BEIRUT: Hotel occupancy rates in Beirut have reached a startling low of 10 to 15 percent since September 2019 with nearly zero occupancy recorded outside of the city, according to numbers from the Syndicate of Hotel Owners.
Pierre Achkar, head of the syndicate, told The Daily Star that hotels have seen an 80 percent decrease in occupancy rates since September 2019 – a direct result of the worst economic crisis the country has experienced since the Civil War.
“It’s the worst I’ve seen in almost 50 years,” Achkar said.
According to the syndicate, there are 542 hotels across Lebanon; approximately 200 of those are in Beirut and the Greater Beirut area.
“I can assure you that all hotels are partially closed,” Achkar said, adding “If a hotel has 10 floors for example, they’ll have only one or two floors open.”
So far no hotels have shut down, but Achkar says “if we continue for a long time like this we will see a lot of hotels going out.”
Low occupancy rates have also impacted how much hotels are charging their clients.
Nightly rates for four-star hotels have dropped by approximately 40 percent since 2009 and 2010, which Achkar says were peak years for tourism in Lebanon.
Occupancy rates in 2009 to 2010 were around 76 percent, with a typical four-star hotel charging $140 per night.
“The country was stable, Arabs were coming to Lebanon, especially people from the Gulf,” Achkar recalled. “Now nightly rates for four-star hotels are between $65 to $70.”
Achkar stressed that the issue started well before Lebanon’s nationwide anti-government uprising on Oct. 17.
“This started happening before the revolution ... Arabs used to come for the summer for a minimum of 15 days to two months, we lost a lot of these people because of political issues.”

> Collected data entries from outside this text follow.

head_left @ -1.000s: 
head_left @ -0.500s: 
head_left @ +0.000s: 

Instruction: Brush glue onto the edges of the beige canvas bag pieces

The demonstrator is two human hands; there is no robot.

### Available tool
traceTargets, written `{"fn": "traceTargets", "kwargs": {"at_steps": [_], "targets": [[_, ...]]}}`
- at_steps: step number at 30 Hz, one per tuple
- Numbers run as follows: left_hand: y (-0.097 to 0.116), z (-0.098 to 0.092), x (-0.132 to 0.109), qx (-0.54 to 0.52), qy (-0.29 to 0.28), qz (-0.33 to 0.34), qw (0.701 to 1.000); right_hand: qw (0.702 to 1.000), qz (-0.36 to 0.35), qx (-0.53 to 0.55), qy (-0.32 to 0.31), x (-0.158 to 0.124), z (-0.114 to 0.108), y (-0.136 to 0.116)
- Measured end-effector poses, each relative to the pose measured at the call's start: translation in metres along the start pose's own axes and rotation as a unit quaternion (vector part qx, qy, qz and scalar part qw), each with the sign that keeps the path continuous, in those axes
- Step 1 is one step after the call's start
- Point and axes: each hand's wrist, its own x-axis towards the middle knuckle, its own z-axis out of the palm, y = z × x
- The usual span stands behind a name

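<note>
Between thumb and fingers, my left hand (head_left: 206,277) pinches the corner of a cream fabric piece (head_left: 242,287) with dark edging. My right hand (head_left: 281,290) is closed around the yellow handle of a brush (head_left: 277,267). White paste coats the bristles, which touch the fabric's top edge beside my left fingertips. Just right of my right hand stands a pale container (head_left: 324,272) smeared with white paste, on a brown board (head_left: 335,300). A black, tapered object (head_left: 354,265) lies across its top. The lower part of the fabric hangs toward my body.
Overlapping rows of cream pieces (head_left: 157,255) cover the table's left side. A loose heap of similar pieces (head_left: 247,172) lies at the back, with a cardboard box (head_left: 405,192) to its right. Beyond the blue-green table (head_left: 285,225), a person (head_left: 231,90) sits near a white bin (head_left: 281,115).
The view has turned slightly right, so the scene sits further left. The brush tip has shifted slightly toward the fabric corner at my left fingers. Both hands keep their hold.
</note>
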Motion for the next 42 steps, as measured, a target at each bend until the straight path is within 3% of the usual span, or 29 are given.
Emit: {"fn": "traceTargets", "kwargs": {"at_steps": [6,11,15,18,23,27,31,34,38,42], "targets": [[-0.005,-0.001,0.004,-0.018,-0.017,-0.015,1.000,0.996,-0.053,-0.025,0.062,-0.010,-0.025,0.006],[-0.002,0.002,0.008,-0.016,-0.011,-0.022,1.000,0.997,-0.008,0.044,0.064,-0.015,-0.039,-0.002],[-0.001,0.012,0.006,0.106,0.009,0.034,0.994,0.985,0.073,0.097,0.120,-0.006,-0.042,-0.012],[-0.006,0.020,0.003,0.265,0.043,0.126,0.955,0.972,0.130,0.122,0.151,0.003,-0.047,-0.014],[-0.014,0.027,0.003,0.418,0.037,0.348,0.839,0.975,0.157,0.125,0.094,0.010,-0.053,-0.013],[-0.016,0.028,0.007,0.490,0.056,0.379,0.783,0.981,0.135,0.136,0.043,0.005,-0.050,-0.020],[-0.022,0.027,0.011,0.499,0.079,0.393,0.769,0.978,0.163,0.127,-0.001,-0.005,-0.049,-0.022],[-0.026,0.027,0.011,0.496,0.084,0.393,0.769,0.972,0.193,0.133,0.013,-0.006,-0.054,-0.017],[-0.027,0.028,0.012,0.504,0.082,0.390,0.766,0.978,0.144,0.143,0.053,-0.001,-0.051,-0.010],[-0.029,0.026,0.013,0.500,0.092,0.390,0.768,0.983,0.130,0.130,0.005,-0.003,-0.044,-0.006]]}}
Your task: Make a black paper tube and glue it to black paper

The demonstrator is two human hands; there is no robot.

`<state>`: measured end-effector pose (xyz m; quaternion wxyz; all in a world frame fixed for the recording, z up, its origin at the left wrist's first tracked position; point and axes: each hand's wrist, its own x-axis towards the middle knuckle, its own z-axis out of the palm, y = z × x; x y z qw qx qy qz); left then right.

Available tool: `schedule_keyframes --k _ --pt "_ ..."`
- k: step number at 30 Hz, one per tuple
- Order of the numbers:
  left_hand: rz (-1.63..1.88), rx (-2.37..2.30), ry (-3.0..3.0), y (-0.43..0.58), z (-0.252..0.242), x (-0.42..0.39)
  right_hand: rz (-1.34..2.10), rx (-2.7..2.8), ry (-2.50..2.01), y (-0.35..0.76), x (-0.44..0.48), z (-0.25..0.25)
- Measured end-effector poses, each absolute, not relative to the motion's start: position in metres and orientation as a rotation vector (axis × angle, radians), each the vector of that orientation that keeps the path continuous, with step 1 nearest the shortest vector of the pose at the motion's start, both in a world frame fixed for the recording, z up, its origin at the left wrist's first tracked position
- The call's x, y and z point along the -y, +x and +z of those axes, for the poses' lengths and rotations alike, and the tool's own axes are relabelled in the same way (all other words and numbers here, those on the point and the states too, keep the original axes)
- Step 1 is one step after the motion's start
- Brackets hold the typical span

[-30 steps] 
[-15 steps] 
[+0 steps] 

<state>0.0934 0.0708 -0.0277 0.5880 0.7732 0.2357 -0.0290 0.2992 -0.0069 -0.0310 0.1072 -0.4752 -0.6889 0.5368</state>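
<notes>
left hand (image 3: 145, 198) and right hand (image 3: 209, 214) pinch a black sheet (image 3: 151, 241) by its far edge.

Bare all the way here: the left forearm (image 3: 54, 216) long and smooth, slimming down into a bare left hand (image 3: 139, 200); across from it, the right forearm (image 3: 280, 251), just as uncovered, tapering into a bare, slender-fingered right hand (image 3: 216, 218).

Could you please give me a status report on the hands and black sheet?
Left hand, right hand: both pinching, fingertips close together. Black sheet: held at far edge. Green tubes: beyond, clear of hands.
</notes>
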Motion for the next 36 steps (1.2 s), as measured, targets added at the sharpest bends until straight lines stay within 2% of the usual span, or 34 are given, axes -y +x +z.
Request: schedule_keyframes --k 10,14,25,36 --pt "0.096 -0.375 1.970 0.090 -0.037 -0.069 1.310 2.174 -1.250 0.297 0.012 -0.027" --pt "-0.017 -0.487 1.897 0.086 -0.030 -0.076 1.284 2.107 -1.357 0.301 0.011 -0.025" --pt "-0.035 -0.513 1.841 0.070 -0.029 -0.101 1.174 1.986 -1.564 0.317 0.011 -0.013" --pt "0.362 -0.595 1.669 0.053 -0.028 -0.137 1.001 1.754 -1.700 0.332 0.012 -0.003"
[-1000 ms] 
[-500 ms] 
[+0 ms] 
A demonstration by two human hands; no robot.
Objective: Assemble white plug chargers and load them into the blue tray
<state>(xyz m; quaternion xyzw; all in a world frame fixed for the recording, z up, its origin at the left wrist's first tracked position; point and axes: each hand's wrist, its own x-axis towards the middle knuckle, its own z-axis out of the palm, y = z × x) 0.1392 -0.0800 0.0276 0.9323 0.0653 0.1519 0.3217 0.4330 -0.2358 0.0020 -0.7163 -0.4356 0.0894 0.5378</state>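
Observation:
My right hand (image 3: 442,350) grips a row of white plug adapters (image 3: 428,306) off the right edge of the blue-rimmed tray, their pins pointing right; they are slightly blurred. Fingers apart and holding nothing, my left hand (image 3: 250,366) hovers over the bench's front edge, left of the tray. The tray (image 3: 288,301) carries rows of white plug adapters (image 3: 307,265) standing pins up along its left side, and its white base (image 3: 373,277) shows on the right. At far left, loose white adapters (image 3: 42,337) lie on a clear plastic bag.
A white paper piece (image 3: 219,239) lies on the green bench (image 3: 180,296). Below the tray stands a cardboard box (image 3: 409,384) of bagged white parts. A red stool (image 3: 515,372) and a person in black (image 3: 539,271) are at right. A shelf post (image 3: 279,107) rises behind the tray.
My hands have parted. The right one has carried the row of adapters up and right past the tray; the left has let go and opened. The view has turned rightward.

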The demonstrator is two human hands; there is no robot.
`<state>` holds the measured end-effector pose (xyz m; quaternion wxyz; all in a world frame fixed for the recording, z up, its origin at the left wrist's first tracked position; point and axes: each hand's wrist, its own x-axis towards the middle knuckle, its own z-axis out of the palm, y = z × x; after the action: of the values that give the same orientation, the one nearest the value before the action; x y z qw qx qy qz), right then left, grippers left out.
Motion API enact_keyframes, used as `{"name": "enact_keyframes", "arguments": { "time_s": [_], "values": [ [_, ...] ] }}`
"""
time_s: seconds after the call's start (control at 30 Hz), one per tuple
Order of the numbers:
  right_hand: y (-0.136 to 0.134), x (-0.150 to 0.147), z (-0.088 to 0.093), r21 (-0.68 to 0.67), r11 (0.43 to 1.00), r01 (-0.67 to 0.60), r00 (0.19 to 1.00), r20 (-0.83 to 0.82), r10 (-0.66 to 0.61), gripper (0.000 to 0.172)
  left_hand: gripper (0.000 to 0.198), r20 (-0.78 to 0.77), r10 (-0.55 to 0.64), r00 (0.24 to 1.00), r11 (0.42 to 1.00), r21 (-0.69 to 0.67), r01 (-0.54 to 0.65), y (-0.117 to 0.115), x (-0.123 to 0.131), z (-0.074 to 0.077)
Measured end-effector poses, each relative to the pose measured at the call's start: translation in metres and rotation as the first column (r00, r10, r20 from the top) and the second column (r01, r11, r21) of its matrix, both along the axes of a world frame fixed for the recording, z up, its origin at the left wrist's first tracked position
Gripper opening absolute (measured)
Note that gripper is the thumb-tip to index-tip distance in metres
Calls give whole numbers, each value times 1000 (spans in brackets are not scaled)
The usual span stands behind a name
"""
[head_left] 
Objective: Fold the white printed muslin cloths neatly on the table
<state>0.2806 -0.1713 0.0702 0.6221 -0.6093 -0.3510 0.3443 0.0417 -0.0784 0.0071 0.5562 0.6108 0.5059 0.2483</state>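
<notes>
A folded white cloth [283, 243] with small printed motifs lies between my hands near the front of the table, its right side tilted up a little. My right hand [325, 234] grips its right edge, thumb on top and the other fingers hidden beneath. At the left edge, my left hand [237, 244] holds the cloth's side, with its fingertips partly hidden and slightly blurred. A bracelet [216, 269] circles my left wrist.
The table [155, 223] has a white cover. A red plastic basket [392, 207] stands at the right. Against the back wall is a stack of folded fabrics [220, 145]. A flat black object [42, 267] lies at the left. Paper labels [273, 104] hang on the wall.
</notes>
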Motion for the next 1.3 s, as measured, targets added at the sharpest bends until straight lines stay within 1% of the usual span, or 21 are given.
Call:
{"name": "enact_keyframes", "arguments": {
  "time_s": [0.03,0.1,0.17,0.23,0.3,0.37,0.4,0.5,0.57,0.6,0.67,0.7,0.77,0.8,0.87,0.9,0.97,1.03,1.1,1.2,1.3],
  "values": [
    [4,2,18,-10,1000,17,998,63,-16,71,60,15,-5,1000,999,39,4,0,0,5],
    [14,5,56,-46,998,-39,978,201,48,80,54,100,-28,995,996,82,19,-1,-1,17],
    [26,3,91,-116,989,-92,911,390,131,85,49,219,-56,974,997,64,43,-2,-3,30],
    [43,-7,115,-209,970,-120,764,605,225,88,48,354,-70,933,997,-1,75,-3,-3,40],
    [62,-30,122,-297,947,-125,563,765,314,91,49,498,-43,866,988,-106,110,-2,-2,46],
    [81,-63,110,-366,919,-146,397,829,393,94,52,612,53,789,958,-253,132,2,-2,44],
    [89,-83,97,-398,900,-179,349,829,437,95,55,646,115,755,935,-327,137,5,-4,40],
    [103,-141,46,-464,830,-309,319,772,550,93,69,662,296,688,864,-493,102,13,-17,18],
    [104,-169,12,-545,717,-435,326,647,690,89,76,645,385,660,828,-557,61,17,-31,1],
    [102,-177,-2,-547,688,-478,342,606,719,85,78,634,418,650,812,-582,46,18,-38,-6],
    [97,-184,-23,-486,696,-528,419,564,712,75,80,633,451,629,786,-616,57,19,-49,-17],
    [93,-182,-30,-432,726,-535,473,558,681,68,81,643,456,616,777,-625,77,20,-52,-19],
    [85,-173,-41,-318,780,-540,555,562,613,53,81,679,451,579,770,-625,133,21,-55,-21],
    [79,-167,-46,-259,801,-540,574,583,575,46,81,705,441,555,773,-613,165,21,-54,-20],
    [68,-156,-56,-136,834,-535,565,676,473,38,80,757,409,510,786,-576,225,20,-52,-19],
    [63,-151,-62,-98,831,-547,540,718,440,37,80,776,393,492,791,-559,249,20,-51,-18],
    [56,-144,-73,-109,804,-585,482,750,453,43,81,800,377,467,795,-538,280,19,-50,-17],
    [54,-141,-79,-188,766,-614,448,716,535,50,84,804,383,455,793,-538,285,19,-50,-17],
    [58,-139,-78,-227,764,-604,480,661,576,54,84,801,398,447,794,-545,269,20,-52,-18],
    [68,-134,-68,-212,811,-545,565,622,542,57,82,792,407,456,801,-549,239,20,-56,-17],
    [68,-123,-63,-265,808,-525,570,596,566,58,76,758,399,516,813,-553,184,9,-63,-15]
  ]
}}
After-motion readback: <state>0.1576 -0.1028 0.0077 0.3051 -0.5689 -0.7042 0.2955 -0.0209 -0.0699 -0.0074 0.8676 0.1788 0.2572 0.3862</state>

At Hamra Urban Gardens, a popular budget hotel in the bustling Hamra district, manager Mike Abdo told The Daily Star there had been a 30 to 40 percent decrease in occupancy from Sept. 2019 to Jan. 2020 – the worst he had seen in four years.
Because of the economic crisis, Abdo says the hotel is charging rates in the national currency.
“Rates were in U.S. dollars before, now we changed them to Lebanese lira, because the [exchange rate] is not stable ... in order to not have a problem with exchange rates we put our rates in lira,” he said.
“Right now we’re okay, but of course we are worried ... I don’t know how long we can stay like this.”
Lebanon's economy and finances have deteriorated significantly over the past year, with zero growth and low inflows of remittances from abroad.
While the Lebanese pound has officially been pegged to the U.S. dollar at L.L.1507.5 since 1998, increasing dollar shortages have pushed unofficial rates above L.L.2,500. This has threatened imports of essential goods from abroad and reduced individual purchasing power.
Mazen Bou Dargham, a consultant for the tourism minister, said a meeting will be held with all syndicates next week to find solutions and address the impacts of the economic crisis on businesses. The Syndicate of Owners of Restaurants, Cafes, Night-Clubs and Pastry Shops announced in a statement Tuesday that 785 food and beverage business closures took place between Sept. 1, 2019, and Feb. 1, 2020.
“For the first time, the Tourism Ministry is looking to have a united team with the syndicates. We requested that they send us short-, medium- and long-term plans for their vision and how to increase tourism and make it better,” Bou Dargham told The Daily Star.
After the syndicates send the plans, Bou Dargham says the ministry is aiming to develop a blueprint to “help with the future of tourism in the country.”